[[ INFORMATION GIVEN, beginning ]]

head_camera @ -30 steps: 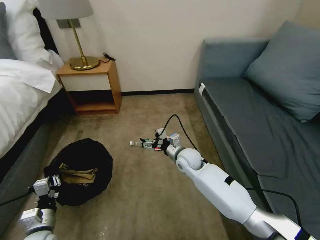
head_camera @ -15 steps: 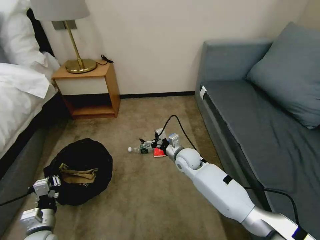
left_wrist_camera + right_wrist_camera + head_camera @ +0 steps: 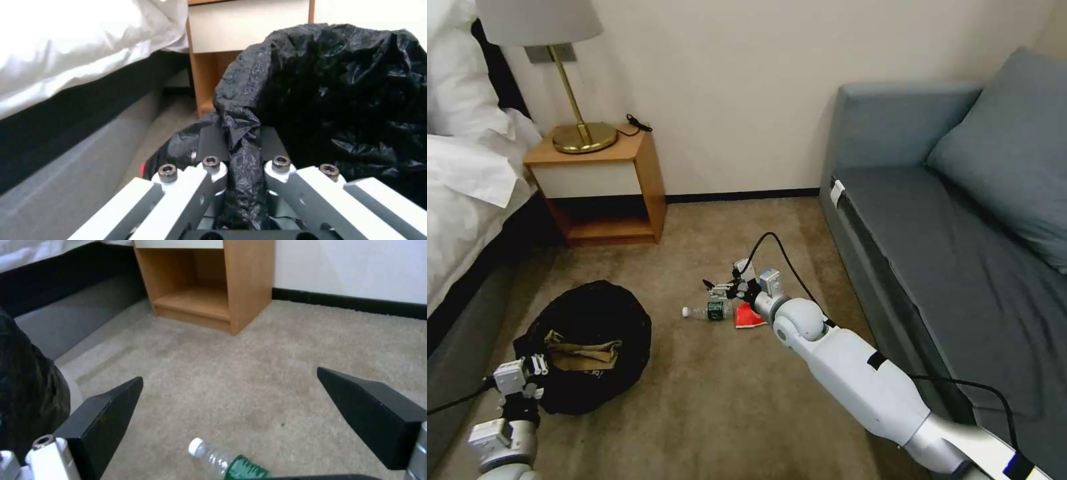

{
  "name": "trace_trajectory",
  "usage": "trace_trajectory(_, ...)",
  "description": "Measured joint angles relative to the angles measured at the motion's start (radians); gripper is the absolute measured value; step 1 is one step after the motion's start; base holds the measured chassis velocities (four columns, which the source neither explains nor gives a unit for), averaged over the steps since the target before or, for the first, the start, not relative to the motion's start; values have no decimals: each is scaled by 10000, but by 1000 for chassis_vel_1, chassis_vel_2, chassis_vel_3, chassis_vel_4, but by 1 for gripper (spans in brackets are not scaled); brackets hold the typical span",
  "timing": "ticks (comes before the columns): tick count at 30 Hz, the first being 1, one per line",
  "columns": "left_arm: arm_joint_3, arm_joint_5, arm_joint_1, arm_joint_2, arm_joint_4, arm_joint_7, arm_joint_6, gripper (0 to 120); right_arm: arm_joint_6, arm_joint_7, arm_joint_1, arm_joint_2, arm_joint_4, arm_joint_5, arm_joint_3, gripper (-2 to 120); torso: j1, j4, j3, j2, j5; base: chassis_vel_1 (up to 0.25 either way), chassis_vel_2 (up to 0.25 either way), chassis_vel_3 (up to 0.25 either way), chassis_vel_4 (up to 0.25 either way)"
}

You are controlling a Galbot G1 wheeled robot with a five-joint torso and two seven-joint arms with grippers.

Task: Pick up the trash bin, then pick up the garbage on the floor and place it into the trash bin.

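The trash bin [image 3: 594,313], lined with a crinkly black bag, stands on the carpet at the left. A crumpled brown paper bag [image 3: 584,351] lies inside it. My left gripper [image 3: 534,368] is at the bin's near rim, shut on a fold of the black bag [image 3: 240,160]. A small clear bottle [image 3: 706,311] with a green label lies on the floor, with a red snack packet [image 3: 749,318] beside it. My right gripper [image 3: 724,290] hovers just over the bottle [image 3: 222,461], open [image 3: 230,375], with nothing between its fingers.
A wooden nightstand [image 3: 600,187] with a brass lamp [image 3: 577,133] stands against the far wall. The bed [image 3: 460,200] runs along the left and a blue-grey sofa [image 3: 960,253] along the right. Bare carpet [image 3: 707,400] lies between the bin and the sofa.
The head view has shifted, so the whole room sits lower in the picture. The right gripper has drawn slightly off the bottle, uncovering more of the red packet. The left gripper keeps its hold.
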Motion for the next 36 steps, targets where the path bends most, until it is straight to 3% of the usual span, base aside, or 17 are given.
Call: trace_trajectory(36, -44, -97, 6, 170, -42, -11, -21, 5, 50, -73, -105, 161, -127, -166, -40, 100, 0, -1, 0, 0, 0, -84, 89, 85, -89)
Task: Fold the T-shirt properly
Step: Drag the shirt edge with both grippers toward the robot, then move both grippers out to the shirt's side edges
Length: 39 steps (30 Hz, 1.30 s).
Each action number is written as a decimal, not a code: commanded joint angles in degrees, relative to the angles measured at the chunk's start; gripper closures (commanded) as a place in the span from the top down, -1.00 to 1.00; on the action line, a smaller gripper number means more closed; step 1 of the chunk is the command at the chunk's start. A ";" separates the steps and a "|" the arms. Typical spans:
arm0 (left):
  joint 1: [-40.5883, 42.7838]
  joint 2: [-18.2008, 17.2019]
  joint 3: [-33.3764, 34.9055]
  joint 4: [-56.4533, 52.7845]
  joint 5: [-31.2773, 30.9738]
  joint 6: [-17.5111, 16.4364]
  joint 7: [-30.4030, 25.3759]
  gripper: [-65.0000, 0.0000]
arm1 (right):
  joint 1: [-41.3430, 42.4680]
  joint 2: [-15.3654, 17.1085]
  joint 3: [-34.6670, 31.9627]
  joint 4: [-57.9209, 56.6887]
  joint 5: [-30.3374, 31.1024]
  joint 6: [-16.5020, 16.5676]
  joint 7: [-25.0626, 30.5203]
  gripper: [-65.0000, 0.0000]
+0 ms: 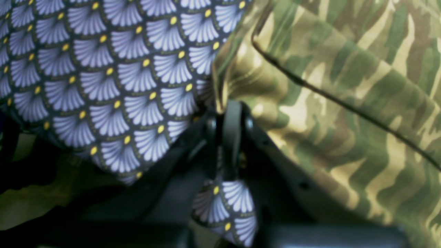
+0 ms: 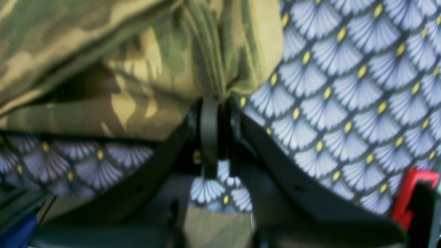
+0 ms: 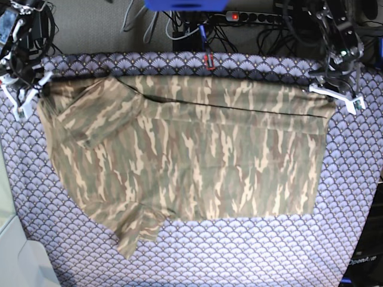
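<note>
**Camouflage cloth held at 2 far corners**

Camouflage T-shirt lies spread across the purple scale-patterned cloth, its far edge doubled over toward the near side. The left gripper, at the shirt's far corner on the base view's right, is pressed together on a fold of the T-shirt. The right gripper, at the opposite far corner, likewise pinches bunched T-shirt fabric. A power strip sits beyond the table.
</note>
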<state>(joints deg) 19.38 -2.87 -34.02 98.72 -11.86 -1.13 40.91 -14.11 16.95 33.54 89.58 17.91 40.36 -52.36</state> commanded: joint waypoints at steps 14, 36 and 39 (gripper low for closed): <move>1.33 -0.77 -0.22 -1.97 0.74 0.82 -1.48 -0.97 | -0.88 1.12 0.79 0.84 -0.99 -0.36 0.36 -1.00; 7.04 -0.77 -0.49 4.10 0.74 0.73 -1.39 0.08 | -0.35 2.26 10.11 1.01 -0.99 -0.36 -4.04 -0.02; 7.48 -0.33 -0.49 7.44 0.74 0.73 -1.39 0.08 | -0.26 3.23 10.11 1.01 -0.99 -0.36 -3.86 -0.02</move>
<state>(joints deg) 26.81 -2.81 -34.35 105.06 -10.98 -0.23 40.60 -14.61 19.25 43.24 89.58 16.49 40.25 -56.80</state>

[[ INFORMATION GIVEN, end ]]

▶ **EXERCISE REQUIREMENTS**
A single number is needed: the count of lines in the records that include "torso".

▶ **WRITTEN RESPONSE**
2